Copy out all the entries below, word for word.

+---+

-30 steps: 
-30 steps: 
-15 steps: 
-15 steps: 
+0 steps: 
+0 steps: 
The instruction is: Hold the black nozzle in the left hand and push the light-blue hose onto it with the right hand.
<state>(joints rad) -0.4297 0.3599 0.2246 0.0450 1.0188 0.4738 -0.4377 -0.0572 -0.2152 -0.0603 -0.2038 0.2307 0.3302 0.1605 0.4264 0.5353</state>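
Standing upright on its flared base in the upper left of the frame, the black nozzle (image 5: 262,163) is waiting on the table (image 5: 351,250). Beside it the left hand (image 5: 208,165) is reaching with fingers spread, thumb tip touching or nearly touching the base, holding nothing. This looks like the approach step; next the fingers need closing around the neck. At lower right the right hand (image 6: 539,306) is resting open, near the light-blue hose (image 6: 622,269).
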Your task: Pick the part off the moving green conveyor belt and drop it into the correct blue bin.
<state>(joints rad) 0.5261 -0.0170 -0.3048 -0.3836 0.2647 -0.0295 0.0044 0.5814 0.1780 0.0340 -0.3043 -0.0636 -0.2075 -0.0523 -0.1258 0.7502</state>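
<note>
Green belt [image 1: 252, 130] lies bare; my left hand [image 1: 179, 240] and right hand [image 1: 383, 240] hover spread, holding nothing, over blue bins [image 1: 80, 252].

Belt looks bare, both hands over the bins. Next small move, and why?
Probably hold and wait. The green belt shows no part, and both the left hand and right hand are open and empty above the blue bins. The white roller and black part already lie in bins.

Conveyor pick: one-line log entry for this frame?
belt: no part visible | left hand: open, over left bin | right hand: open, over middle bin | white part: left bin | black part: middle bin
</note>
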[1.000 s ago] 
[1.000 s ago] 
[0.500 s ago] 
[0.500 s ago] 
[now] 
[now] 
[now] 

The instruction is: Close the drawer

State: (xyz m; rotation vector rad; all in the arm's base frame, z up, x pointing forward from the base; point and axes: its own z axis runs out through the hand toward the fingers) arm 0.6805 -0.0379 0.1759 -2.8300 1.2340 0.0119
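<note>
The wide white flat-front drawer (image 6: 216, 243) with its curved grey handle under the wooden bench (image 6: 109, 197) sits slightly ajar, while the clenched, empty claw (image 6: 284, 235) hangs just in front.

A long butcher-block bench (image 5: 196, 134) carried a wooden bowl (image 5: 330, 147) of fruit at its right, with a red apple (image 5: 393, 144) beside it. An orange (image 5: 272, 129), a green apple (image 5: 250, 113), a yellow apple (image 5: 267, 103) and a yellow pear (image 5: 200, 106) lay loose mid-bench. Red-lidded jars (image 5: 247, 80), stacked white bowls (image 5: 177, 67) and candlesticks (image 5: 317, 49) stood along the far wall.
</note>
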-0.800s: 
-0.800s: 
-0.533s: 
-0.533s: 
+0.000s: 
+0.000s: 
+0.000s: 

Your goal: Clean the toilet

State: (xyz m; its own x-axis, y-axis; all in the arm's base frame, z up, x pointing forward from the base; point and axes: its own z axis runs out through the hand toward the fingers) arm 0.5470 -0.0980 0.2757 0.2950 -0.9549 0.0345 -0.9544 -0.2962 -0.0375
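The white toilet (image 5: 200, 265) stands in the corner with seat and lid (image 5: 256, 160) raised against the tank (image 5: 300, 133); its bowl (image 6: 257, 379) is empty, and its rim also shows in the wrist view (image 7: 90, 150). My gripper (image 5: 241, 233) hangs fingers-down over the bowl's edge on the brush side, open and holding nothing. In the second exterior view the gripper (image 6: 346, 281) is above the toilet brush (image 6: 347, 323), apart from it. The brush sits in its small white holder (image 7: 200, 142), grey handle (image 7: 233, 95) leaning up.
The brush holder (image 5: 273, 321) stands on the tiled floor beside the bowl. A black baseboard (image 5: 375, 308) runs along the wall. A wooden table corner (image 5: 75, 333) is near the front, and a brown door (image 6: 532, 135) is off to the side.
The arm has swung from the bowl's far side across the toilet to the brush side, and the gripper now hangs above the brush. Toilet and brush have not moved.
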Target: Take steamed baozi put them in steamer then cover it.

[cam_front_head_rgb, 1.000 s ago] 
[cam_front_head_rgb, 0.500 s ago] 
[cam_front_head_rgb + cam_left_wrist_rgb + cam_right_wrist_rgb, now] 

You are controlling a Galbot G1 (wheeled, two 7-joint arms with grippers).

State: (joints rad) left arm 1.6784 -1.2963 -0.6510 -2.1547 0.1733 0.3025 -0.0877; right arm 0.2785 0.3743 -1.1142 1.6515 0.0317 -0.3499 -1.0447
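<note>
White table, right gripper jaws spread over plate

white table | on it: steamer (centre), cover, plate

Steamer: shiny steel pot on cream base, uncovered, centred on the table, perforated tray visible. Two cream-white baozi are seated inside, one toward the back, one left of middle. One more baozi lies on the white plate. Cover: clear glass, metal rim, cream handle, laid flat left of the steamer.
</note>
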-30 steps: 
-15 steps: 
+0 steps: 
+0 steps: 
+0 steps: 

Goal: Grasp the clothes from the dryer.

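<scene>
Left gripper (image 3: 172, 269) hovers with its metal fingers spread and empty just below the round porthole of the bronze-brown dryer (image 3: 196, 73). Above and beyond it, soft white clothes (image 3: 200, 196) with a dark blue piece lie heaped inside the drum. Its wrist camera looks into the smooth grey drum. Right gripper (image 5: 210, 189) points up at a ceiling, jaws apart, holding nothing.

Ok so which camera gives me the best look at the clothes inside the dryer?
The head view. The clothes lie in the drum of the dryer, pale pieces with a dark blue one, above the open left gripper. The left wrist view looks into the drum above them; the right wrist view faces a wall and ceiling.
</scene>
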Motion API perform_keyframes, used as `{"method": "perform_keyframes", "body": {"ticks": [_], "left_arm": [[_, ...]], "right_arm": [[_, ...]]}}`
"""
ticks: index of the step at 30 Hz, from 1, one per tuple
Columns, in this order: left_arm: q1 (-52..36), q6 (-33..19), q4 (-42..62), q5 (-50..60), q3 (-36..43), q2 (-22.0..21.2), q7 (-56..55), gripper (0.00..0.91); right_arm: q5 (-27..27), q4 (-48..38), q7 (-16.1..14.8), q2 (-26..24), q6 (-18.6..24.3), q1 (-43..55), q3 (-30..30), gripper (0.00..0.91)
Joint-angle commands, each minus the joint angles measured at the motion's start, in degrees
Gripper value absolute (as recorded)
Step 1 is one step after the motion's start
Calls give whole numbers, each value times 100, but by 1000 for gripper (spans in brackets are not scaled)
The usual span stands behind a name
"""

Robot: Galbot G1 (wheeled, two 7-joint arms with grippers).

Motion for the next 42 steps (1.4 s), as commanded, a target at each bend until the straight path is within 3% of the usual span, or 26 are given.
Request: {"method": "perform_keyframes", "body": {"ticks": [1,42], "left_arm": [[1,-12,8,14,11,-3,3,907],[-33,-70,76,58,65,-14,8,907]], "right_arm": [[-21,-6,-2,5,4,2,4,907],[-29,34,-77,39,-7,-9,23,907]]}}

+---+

§ **RESULT FOR THIS TASK**
-30 steps: 
-30 steps: 
-15 steps: 
-15 steps: 
+0 steps: 
+0 steps: 
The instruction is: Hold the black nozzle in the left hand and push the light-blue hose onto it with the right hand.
<state>(joints rad) -0.4297 0.3599 0.2246 0.0450 1.0188 0.4738 -0.4377 -0.0572 -0.2152 -0.0603 -0.2038 0.2307 0.3302 0.1605 0.4264 0.5353</state>
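Standing upright on its flared base in the upper left of the frame, the black nozzle (image 5: 262,163) is waiting on the table (image 5: 351,250). Beside it the left hand (image 5: 208,165) is reaching with fingers spread, thumb tip touching or nearly touching the base, holding nothing. This looks like the approach step; next the fingers need closing around the neck. At lower right the right hand (image 6: 539,306) is resting open, near the light-blue hose (image 6: 622,269).
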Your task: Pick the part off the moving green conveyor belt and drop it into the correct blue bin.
<state>(joints rad) 0.5261 -0.0170 -0.3048 -0.3836 0.2647 -0.0295 0.0044 0.5814 0.1780 0.0340 -0.3043 -0.0636 -0.2075 -0.0523 -0.1258 0.7502</state>
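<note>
Green belt [image 1: 252, 130] lies bare; my left hand [image 1: 179, 240] and right hand [image 1: 383, 240] hover spread, holding nothing, over blue bins [image 1: 80, 252].

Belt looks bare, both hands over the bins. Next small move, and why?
Probably hold and wait. The green belt shows no part, and both the left hand and right hand are open and empty above the blue bins. The white roller and black part already lie in bins.

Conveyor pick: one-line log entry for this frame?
belt: no part visible | left hand: open, over left bin | right hand: open, over middle bin | white part: left bin | black part: middle bin
</note>
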[1.000 s ago] 
[1.000 s ago] 
[0.500 s ago] 
[0.500 s ago] 
[now] 
[now] 
[now] 

The instruction is: Close the drawer

State: (xyz m; rotation vector rad; all in the arm's base frame, z up, x pointing forward from the base; point and axes: its own z axis runs out through the hand toward the fingers) arm 0.6805 -0.0379 0.1759 -2.8300 1.2340 0.0119
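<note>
The wide white flat-front drawer (image 6: 216, 243) with its curved grey handle under the wooden bench (image 6: 109, 197) sits slightly ajar, while the clenched, empty claw (image 6: 284, 235) hangs just in front.

A long butcher-block bench (image 5: 196, 134) carried a wooden bowl (image 5: 330, 147) of fruit at its right, with a red apple (image 5: 393, 144) beside it. An orange (image 5: 272, 129), a green apple (image 5: 250, 113), a yellow apple (image 5: 267, 103) and a yellow pear (image 5: 200, 106) lay loose mid-bench. Red-lidded jars (image 5: 247, 80), stacked white bowls (image 5: 177, 67) and candlesticks (image 5: 317, 49) stood along the far wall.
</note>
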-0.800s: 
-0.800s: 
-0.533s: 
-0.533s: 
+0.000s: 
+0.000s: 
+0.000s: 

Your goal: Clean the toilet

State: (xyz m; its own x-axis, y-axis; all in the arm's base frame, z up, x pointing forward from the base; point and axes: its own z axis runs out through the hand toward the fingers) arm 0.5470 -0.0980 0.2757 0.2950 -0.9549 0.0345 -0.9544 -0.2962 -0.0375
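The white toilet (image 5: 200, 265) stands in the corner with seat and lid (image 5: 256, 160) raised against the tank (image 5: 300, 133); its bowl (image 6: 257, 379) is empty, and its rim also shows in the wrist view (image 7: 90, 150). My gripper (image 5: 241, 233) hangs fingers-down over the bowl's edge on the brush side, open and holding nothing. In the second exterior view the gripper (image 6: 346, 281) is above the toilet brush (image 6: 347, 323), apart from it. The brush sits in its small white holder (image 7: 200, 142), grey handle (image 7: 233, 95) leaning up.
The brush holder (image 5: 273, 321) stands on the tiled floor beside the bowl. A black baseboard (image 5: 375, 308) runs along the wall. A wooden table corner (image 5: 75, 333) is near the front, and a brown door (image 6: 532, 135) is off to the side.
The arm has swung from the bowl's far side across the toilet to the brush side, and the gripper now hangs above the brush. Toilet and brush have not moved.
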Target: Take steamed baozi put them in steamer then cover it.

[cam_front_head_rgb, 1.000 s ago] 
[cam_front_head_rgb, 0.500 s ago] 
[cam_front_head_rgb + cam_left_wrist_rgb + cam_right_wrist_rgb, now] 

You are controlling a Galbot G1 (wheeled, two 7-joint arms with grippers).

State: (joints rad) left arm 1.6784 -1.2963 -0.6510 -2.1547 0.1733 0.3025 -0.0877; right arm 0.2785 0.3743 -1.1142 1.6515 0.0317 -0.3499 -1.0447
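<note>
White table, right gripper jaws spread over plate

white table | on it: steamer (centre), cover, plate

Steamer: shiny steel pot on cream base, uncovered, centred on the table, perforated tray visible. Two cream-white baozi are seated inside, one toward the back, one left of middle. One more baozi lies on the white plate. Cover: clear glass, metal rim, cream handle, laid flat left of the steamer.
</note>
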-30 steps: 
-15 steps: 
+0 steps: 
+0 steps: 
+0 steps: 

Goal: Grasp the clothes from the dryer.

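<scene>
Left gripper (image 3: 172, 269) hovers with its metal fingers spread and empty just below the round porthole of the bronze-brown dryer (image 3: 196, 73). Above and beyond it, soft white clothes (image 3: 200, 196) with a dark blue piece lie heaped inside the drum. Its wrist camera looks into the smooth grey drum. Right gripper (image 5: 210, 189) points up at a ceiling, jaws apart, holding nothing.

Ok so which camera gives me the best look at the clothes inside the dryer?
The head view. The clothes lie in the drum of the dryer, pale pieces with a dark blue one, above the open left gripper. The left wrist view looks into the drum above them; the right wrist view faces a wall and ceiling.
</scene>
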Motion API perform_keyframes, used as `{"method": "perform_keyframes", "body": {"ticks": [_], "left_arm": [[_, ...]], "right_arm": [[_, ...]]}}`
"""
ticks: index of the step at 30 Hz, from 1, one per tuple
Columns, in this order: left_arm: q1 (-52..36), q6 (-33..19), q4 (-42..62), q5 (-50..60), q3 (-36..43), q2 (-22.0..21.2), q7 (-56..55), gripper (0.00..0.91); right_arm: q5 (-27..27), q4 (-48..38), q7 (-16.1..14.8), q2 (-26..24), q6 (-18.6..24.3), q1 (-43..55), q3 (-30..30), gripper (0.00..0.91)
Joint-angle commands, each minus the joint angles measured at the motion's start, in degrees
Gripper value absolute (as recorded)
Step 1 is one step after the motion's start
Calls give whole numbers, each value times 100, but by 1000 for gripper (spans in brackets are not scaled)
The usual span stands behind a name
"""

Robot: Galbot G1 (wheeled, two 7-joint arms with grippers).

Motion for the next 42 steps (1.4 s), as commanded, a target at each bend until the straight path is within 3% of the usual span, or 26 are given.
Request: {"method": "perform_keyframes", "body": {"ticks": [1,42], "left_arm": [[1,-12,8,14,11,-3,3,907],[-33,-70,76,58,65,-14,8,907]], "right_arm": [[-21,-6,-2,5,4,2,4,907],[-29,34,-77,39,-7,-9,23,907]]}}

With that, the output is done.